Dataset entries
--- START ---
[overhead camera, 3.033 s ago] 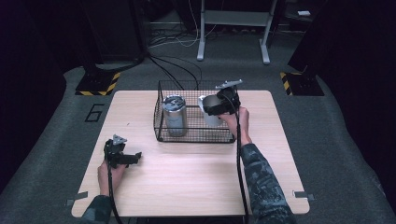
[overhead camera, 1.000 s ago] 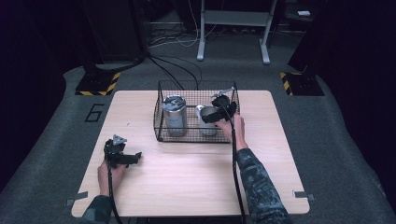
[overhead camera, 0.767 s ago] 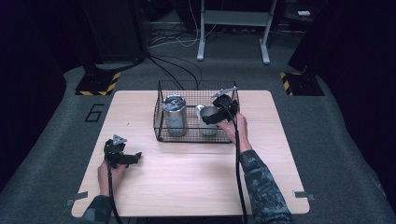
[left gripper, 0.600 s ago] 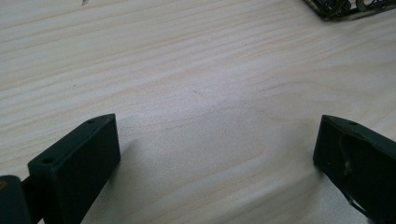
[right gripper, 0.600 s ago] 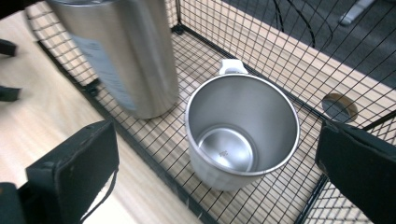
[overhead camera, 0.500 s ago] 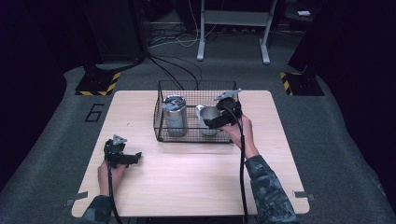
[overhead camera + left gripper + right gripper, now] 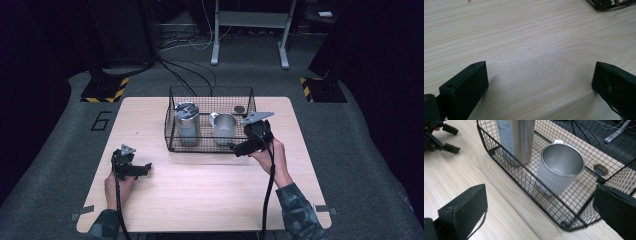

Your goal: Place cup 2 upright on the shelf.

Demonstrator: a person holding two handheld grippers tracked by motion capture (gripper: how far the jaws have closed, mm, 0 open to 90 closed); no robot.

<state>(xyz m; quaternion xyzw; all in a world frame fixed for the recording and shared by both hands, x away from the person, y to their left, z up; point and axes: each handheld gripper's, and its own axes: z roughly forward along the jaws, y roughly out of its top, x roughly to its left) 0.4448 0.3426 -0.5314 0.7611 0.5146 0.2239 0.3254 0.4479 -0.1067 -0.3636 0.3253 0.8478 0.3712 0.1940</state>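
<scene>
Tool (image 7: 540,213) just outside cup's (image 7: 560,166) basket (image 7: 524,181)

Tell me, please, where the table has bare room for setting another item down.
Bare wood lies between the left gripper and the right gripper, in front of the wire basket. The basket is crowded: tumbler, mug and a small disc.

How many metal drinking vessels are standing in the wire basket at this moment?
2. A tall steel tumbler with a lid stands at the left of the wire basket; an open steel mug stands to its right, near the basket's middle. A small dark disc lies at the back right.
</scene>
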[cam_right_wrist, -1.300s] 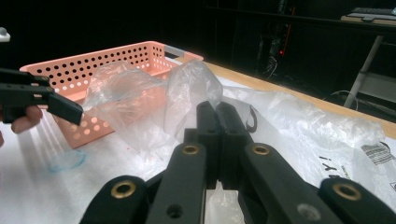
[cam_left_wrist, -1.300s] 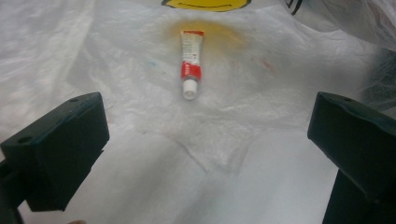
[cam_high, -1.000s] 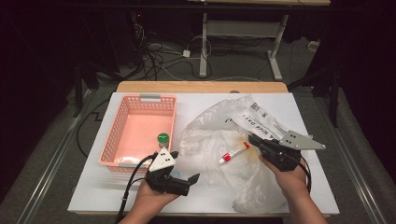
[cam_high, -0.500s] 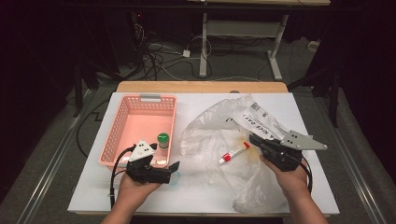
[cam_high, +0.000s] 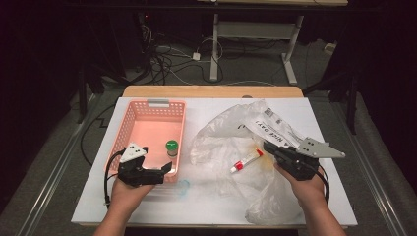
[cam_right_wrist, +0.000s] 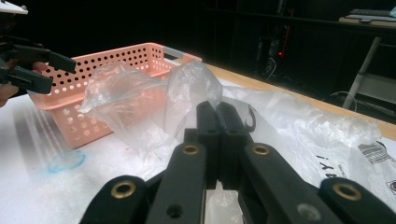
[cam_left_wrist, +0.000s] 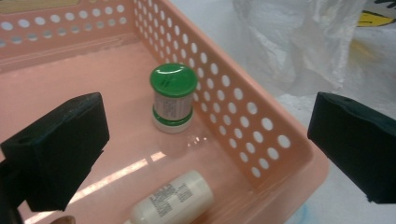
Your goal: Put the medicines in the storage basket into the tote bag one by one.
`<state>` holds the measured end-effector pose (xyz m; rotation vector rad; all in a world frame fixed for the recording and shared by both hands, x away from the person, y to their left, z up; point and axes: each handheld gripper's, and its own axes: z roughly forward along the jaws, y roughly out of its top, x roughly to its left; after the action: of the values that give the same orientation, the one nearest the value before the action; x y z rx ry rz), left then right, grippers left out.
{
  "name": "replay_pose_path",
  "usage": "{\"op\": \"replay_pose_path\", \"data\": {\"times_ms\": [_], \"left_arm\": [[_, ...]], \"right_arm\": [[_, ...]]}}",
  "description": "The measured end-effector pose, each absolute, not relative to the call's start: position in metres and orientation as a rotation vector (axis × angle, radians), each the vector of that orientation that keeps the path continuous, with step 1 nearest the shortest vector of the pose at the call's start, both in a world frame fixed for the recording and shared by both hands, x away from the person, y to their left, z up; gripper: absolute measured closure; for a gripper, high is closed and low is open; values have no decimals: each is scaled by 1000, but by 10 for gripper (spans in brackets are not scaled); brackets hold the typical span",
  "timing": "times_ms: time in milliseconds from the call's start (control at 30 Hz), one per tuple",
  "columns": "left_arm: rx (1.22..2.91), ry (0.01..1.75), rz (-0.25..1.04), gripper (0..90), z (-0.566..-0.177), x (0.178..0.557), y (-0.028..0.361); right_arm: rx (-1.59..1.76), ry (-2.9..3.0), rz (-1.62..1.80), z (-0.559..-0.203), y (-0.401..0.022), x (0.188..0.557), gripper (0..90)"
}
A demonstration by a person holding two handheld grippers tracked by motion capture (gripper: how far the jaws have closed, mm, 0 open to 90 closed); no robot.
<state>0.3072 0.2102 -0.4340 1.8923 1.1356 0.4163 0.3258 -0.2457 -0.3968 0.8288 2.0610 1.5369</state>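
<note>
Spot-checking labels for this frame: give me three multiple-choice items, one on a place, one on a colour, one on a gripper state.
1. Where does the green-capped bottle stand?
A. inside the pink basket
B. on the plastic bag
C. on the bare table

2. What colour is the cap of the small tube lying on the plastic bag?
A. green
B. red
C. black

3. How do the jaws of the left gripper stand?
A. shut on the bottle
B. shut on the basket rim
C. open, holding nothing

Answers:
1 A: the left gripper view shows it upright on the basket floor.
2 B: the high view shows a red end on the white tube.
3 C: both jaws stand wide apart above the basket.
</note>
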Motion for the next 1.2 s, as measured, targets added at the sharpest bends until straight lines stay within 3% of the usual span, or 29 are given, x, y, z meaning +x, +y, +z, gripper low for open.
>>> {"op": "replay_pose_path", "data": {"times_ms": [667, 767, 1067, 1200], "left_arm": [[1857, 1179, 404, 0, -426, 314, 227], [1811, 1164, 345, 0, -417, 319, 225], [1879, 1159, 404, 8, -405, 347, 209], [1905, 1206, 350, 42, -408, 364, 206]], "right_arm": [[826, 2064, 1530, -397, -245, 326, 900], [823, 2064, 1528, -397, -246, 326, 900], [833, 2053, 1533, -396, -249, 326, 900], [834, 2053, 1532, -396, -248, 326, 900]]}}
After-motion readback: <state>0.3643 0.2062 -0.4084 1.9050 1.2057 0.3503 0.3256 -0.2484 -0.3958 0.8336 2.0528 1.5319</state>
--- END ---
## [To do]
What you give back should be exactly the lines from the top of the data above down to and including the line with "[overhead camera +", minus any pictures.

## [Answer to this task]
[overhead camera, 3.033 s ago] 
[overhead camera, 1.000 s ago] 
[overhead camera, 0.767 s ago] 
[left gripper, 0.600 s ago] 
[right gripper, 0.600 s ago] 
[overhead camera, 0.500 s ago] 
[overhead camera + left gripper + right gripper, now] 

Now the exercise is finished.